### Task to carry out
The reply is a verbatim copy of the listing below with its images dropped.

### Input records
BEGIN
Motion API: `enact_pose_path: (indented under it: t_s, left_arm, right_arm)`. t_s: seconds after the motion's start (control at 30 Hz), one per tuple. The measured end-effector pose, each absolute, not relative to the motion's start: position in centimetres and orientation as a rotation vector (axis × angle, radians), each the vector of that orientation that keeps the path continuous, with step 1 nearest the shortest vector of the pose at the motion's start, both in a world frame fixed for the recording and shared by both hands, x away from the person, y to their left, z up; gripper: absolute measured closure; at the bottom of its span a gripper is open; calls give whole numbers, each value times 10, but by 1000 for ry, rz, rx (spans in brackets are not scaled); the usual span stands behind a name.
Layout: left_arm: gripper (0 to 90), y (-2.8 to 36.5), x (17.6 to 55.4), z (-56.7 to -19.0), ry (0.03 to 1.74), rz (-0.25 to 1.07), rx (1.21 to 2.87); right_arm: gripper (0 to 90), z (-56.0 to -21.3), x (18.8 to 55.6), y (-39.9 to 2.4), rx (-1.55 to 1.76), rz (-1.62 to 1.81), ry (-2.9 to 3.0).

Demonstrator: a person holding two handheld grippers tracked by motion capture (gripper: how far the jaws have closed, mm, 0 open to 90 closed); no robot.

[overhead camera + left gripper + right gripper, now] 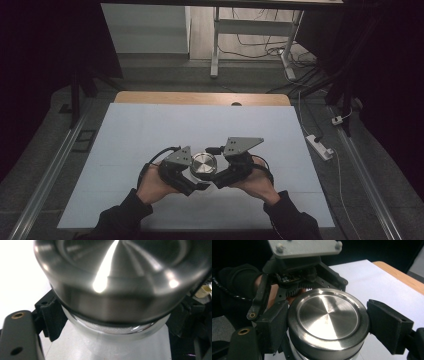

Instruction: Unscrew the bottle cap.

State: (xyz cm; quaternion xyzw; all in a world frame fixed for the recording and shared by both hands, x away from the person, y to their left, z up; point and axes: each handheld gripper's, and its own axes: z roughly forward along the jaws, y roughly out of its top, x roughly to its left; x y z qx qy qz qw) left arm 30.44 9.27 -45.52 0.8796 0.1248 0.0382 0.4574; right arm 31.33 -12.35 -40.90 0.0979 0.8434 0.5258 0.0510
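- A lab or test room set up for recording, not a home: the worktop [150,130] is covered by a plain pale sheet, with a strip of bare wood showing at its far edge.
- Black curtains [40,50] hang on either side of the worktop, shutting it in.
- Metal floor rails [50,170] run along both sides of the worktop.
- Beyond the worktop's far edge stands a white-framed desk [250,30] with loose cables [265,47] tangled under it.
- To the right of the worktop, a white power strip [320,146] lies on grey carpet [360,200].
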Motion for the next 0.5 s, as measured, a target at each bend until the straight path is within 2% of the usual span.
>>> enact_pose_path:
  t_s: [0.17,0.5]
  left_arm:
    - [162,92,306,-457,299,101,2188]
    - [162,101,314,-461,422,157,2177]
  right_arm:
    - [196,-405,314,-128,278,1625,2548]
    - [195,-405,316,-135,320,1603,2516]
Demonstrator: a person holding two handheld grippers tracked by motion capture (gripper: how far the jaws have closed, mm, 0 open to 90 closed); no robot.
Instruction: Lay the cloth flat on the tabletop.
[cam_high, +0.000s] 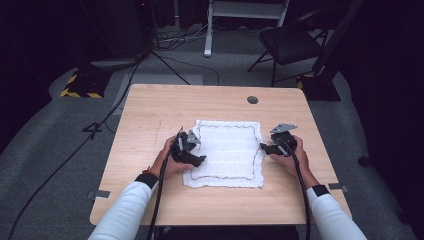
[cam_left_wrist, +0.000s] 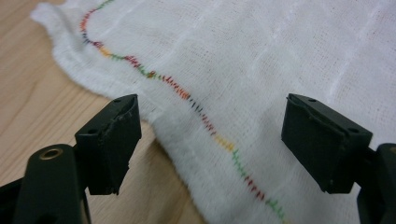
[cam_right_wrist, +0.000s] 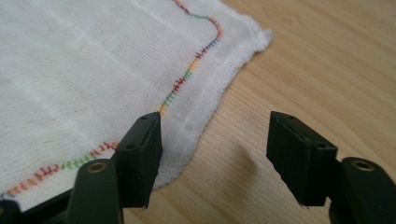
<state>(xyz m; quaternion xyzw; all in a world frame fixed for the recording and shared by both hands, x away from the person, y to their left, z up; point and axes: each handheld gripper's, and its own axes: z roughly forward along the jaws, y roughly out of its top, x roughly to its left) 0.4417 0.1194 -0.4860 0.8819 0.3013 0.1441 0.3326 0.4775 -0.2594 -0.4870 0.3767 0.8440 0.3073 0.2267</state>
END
### Response to this exercise
Motion API: `enact_pose_path: (indented under it: t_s, left_arm, right_arm)`. t_s: seconds after the motion's start (control at 30 Hz), one per tuple. The measured end-effector pose, each absolute, not relative to the motion's start: position in centimetres and orientation as a rotation vector (axis × angle, radians), each the vector of that orientation that keeps the path continuous, with step 1 nearest the shortest vector of the pose at the motion's start, both in a world frame fixed for the recording and shared by both hands, x away from the person, y to their left, z up; gripper: absolute measured closure; at the bottom of its span a gripper is open; calls give whole numbers, each value times 10, but by 1000 for ry, rz, rx (spans in brackets are not scaled); the usual span stands behind a name.
Layout: left_arm: gripper (0 to 90), y (-2.8 to 36.5), x (17.6 to 55.4), z (-56.7 to -19.0), ry (0.03 to 1.74), rz (-0.25 to 1.07), rx (1.21 to 2.87); right_arm: gripper (0 to 90), z (-56.0 to -21.3), x (18.8 to 55.6), y (-39.9 to 2.4), rx (-1.55 to 1.76), rz (-1.62 to 1.81), ry (-2.9 to 3.0).

Demonstrator: a person holding two handheld grippers tracked by motion capture (gripper: how far the jaws have closed, mm, 0 open to 90 closed); no robot.

[overhead camera + left gripper + right gripper, now] 

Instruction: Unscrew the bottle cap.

State: (xyz cm; quaternion xyzw; all in a world frame fixed for the recording and shared by both hands, x away from the person, y to their left, z up; point and axes: each handheld gripper's, and its own axes: z roughly forward along the jaws, y roughly out of its top, x roughly to its left; x y z qx qy qz qw) left arm 30.44 9.27 -45.52 0.8796 0.1248 0.0382 0.4574; right arm 31.33 -12.35 -40.90 0.0979 0.8434 0.5258 0.0510
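- A lab or test room set up for recording, not a home: the worktop [150,130] is covered by a plain pale sheet, with a strip of bare wood showing at its far edge.
- Black curtains [40,50] hang on either side of the worktop, shutting it in.
- Metal floor rails [50,170] run along both sides of the worktop.
- Beyond the worktop's far edge stands a white-framed desk [250,30] with loose cables [265,47] tangled under it.
- To the right of the worktop, a white power strip [320,146] lies on grey carpet [360,200].
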Motion for the next 0.5 s, as measured, a target at each bend until the straight path is within 2% of the usual span.
>>> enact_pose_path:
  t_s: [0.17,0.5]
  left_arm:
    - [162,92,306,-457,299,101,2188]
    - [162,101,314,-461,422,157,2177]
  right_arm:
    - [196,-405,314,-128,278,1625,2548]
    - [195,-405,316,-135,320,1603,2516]
Demonstrator: a person holding two handheld grippers tracked by motion capture (gripper: how far the jaws have closed, mm, 0 open to 90 closed); no robot.
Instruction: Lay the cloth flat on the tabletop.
[cam_high, +0.000s] 
[cam_left_wrist, +0.000s] 
[cam_right_wrist, +0.000s] 
<state>(xyz m; quaternion xyzw; all in a world frame fixed for the recording and shared by both hands, x away from the person, y to their left, z up; point and axes: each handheld gripper's, and its own axes: z roughly forward along the jaws, y roughly out of its top, x roughly to its left) 0.4417 0.1194 -0.4860 0.8819 0.3013 0.1441 0.3326 0.4775 -0.2594 -0.4870 0.3767 0.8440 0.3073 0.2267</state>

No part of the exercise remains open.